Pretty much the whole panoply of brand-name elite universities would meet your daughter’s needs: Harvard, Yale, Princeton, Stanford, Cornell, Chicago, Penn, Michigan, Berkeley, UCLA. Those I am certain about, but I’ll bet if you looked into what was available at Brown, Columbia, Northwestern, etc., it would be more than fine. Tufts is another college with strong IR where there should be strength in at least some of those languages, too. Johns Hopkins.

Those are all super-selective colleges. The trick is finding some non-super-selective colleges that fit the bill. So it definitely makes sense to ask about the CL Flagships. You might also look at places like the University of Toronto or McGill, which are great research universities and still relative bargains for Americans.
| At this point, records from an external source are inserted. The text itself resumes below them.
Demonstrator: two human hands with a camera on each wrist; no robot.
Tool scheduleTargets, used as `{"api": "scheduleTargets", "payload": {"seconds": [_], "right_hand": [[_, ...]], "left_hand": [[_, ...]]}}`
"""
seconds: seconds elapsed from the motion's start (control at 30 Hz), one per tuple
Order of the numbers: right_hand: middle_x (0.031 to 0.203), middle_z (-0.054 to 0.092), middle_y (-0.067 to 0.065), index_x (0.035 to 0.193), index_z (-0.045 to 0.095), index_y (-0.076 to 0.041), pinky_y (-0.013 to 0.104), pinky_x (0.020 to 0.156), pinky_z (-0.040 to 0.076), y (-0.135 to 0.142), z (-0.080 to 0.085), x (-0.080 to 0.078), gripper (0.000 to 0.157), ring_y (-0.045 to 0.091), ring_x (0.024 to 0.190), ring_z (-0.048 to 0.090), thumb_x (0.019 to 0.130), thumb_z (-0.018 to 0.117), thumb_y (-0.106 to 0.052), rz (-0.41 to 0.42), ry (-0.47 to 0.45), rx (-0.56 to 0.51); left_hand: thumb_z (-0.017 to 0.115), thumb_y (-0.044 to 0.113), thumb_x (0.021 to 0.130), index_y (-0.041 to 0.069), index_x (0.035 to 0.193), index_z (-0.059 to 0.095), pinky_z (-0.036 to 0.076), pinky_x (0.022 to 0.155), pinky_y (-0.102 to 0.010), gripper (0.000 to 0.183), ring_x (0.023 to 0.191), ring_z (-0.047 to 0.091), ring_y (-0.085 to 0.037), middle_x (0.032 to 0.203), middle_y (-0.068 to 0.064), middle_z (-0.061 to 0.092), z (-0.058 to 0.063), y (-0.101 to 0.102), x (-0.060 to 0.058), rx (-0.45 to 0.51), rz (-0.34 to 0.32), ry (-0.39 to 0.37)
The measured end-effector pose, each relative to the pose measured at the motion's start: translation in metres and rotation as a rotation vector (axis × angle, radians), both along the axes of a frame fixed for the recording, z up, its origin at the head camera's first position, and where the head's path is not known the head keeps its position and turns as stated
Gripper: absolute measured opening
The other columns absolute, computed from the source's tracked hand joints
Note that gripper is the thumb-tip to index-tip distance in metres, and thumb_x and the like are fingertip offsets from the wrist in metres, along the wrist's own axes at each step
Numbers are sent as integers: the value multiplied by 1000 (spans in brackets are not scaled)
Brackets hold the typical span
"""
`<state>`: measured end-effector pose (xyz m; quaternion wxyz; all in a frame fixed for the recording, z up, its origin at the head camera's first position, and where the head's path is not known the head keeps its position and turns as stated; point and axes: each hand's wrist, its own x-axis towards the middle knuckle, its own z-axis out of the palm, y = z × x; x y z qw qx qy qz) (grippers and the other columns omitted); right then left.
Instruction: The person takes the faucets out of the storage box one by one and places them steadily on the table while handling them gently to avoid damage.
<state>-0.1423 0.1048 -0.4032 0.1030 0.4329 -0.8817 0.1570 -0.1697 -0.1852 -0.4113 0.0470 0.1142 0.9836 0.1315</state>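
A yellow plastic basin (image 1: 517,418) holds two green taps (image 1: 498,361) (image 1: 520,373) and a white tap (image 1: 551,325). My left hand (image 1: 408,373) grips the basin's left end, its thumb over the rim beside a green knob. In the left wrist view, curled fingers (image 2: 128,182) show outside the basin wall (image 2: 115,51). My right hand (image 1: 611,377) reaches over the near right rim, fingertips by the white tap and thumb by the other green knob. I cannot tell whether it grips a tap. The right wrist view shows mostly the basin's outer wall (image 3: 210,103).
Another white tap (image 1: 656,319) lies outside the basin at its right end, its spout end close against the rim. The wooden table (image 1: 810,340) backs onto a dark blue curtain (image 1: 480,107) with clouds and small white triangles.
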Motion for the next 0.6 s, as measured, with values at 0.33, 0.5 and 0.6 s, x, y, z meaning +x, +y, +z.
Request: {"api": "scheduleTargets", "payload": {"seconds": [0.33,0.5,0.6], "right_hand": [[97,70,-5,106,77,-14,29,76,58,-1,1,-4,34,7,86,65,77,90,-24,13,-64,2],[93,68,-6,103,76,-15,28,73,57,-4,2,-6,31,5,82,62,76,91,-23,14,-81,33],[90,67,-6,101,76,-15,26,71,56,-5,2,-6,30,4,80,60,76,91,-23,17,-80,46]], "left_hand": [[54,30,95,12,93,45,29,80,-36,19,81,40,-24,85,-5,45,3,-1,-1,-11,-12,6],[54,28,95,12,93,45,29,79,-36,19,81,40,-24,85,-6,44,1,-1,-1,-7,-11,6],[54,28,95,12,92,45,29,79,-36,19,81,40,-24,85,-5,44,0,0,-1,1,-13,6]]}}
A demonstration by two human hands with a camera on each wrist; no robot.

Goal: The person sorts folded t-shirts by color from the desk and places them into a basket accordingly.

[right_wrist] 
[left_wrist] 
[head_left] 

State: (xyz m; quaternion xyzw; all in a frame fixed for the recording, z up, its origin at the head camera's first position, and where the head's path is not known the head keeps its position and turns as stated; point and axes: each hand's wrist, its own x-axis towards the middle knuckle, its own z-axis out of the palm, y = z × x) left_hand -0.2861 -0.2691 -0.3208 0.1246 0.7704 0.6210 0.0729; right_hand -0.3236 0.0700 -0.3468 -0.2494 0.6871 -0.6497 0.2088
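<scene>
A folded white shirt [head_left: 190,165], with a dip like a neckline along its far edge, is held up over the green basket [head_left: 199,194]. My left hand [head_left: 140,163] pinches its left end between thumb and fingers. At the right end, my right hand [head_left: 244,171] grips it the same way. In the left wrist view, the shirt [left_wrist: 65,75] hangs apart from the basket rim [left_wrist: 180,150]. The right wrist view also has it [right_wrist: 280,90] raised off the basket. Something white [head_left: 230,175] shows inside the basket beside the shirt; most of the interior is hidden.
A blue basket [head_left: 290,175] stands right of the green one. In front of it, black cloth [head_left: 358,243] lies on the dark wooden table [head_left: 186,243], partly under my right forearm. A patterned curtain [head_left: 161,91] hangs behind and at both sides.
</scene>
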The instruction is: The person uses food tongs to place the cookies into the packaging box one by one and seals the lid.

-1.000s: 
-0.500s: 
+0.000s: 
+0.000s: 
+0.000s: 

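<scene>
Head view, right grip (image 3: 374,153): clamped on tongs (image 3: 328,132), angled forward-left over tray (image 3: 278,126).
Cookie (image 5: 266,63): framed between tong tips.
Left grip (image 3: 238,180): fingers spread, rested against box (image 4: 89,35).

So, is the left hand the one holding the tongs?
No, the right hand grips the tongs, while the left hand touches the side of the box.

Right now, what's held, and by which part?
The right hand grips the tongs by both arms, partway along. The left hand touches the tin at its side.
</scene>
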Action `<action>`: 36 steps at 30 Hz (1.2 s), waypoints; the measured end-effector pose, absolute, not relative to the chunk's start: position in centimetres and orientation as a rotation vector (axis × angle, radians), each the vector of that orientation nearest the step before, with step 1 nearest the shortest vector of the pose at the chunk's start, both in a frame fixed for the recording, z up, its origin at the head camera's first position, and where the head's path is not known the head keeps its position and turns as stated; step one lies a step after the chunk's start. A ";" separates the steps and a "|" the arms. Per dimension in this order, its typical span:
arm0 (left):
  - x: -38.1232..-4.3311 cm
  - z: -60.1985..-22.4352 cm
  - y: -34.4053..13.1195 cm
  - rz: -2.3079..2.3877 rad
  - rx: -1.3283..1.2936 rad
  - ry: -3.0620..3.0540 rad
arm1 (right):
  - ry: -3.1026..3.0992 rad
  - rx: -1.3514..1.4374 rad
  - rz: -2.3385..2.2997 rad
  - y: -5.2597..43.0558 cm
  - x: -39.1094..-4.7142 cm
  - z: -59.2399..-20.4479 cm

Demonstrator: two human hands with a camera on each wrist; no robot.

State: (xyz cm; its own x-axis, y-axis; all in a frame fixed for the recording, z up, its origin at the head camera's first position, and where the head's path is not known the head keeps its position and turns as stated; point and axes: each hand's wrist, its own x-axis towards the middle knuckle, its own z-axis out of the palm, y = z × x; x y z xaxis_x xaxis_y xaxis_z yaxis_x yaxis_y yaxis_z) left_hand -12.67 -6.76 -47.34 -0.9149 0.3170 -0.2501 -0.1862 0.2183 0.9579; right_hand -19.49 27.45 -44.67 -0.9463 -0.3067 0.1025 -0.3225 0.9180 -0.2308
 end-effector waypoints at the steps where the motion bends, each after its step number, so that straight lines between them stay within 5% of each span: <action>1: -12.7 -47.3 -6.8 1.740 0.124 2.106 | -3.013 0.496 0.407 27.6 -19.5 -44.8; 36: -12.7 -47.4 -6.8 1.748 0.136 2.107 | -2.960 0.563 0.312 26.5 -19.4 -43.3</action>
The British universities, too.

A friend’s son, by the way, was an Arabic major at Kenyon, and spent five or six years after graduation living and working in Egypt and Jordan. (He’s now a journalist for an English-language newspaper in Phnom Penh.) So small LACs shouldn’t necessarily be off the table – although if your daughter is already taking college Arabic as a 10th grader, she might need more Arabic resources than a small college has, even one with a great language program.

But, really, if she goes through three years of college Arabic, and maybe a semester of street Arabic, she is not going to need more Arabic language classes. (And no one is really going to be offering more Arabic language classes.) She will need Arabic literature, history, and culture classes, hopefully in Arabic, and lots of opportunities to speak Arabic and to study in places where Arabic is the primary language. And the same is true for any of the languages. At some point, you shift from learning the language to inhabiting it, and learning the culture.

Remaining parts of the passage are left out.